Description of the task: Repeat the material below. Keep every line exactly as written.

Data segment:
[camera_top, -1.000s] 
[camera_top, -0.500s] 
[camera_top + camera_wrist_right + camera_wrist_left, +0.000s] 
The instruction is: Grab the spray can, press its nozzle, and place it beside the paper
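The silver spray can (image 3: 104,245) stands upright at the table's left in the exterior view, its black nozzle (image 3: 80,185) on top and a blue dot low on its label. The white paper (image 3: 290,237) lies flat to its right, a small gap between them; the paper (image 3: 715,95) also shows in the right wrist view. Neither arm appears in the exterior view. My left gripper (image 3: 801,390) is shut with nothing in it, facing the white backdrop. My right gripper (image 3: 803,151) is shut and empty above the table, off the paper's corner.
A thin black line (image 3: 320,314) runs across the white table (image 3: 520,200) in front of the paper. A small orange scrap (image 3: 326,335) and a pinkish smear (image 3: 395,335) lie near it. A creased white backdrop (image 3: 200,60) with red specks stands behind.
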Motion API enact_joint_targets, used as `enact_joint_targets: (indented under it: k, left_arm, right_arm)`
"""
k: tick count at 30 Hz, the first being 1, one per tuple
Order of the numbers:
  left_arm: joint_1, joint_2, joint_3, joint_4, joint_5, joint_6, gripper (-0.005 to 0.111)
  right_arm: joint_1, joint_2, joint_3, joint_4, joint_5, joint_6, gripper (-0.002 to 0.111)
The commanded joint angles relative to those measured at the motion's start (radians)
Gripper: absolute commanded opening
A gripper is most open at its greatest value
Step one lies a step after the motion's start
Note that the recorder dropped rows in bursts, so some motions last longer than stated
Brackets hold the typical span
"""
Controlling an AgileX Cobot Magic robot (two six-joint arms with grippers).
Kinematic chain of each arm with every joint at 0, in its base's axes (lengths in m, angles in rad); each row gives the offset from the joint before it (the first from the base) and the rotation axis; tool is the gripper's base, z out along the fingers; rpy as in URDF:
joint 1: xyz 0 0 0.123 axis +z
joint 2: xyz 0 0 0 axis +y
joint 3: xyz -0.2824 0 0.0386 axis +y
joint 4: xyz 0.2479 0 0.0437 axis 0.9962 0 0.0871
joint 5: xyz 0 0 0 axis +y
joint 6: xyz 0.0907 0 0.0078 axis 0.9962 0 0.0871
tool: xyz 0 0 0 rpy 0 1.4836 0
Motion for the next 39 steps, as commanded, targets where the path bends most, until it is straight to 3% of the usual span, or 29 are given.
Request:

Task solution:
[camera_top, -1.000s] 
[camera_top, -0.500s] 
[camera_top + camera_wrist_right + camera_wrist_left, +0.000s] 
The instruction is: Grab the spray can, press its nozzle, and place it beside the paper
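The silver spray can (image 3: 104,245) stands upright at the table's left in the exterior view, its black nozzle (image 3: 80,185) on top and a blue dot low on its label. The white paper (image 3: 290,237) lies flat to its right, a small gap between them; the paper (image 3: 715,95) also shows in the right wrist view. Neither arm appears in the exterior view. My left gripper (image 3: 801,390) is shut with nothing in it, facing the white backdrop. My right gripper (image 3: 803,151) is shut and empty above the table, off the paper's corner.
A thin black line (image 3: 320,314) runs across the white table (image 3: 520,200) in front of the paper. A small orange scrap (image 3: 326,335) and a pinkish smear (image 3: 395,335) lie near it. A creased white backdrop (image 3: 200,60) with red specks stands behind.
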Motion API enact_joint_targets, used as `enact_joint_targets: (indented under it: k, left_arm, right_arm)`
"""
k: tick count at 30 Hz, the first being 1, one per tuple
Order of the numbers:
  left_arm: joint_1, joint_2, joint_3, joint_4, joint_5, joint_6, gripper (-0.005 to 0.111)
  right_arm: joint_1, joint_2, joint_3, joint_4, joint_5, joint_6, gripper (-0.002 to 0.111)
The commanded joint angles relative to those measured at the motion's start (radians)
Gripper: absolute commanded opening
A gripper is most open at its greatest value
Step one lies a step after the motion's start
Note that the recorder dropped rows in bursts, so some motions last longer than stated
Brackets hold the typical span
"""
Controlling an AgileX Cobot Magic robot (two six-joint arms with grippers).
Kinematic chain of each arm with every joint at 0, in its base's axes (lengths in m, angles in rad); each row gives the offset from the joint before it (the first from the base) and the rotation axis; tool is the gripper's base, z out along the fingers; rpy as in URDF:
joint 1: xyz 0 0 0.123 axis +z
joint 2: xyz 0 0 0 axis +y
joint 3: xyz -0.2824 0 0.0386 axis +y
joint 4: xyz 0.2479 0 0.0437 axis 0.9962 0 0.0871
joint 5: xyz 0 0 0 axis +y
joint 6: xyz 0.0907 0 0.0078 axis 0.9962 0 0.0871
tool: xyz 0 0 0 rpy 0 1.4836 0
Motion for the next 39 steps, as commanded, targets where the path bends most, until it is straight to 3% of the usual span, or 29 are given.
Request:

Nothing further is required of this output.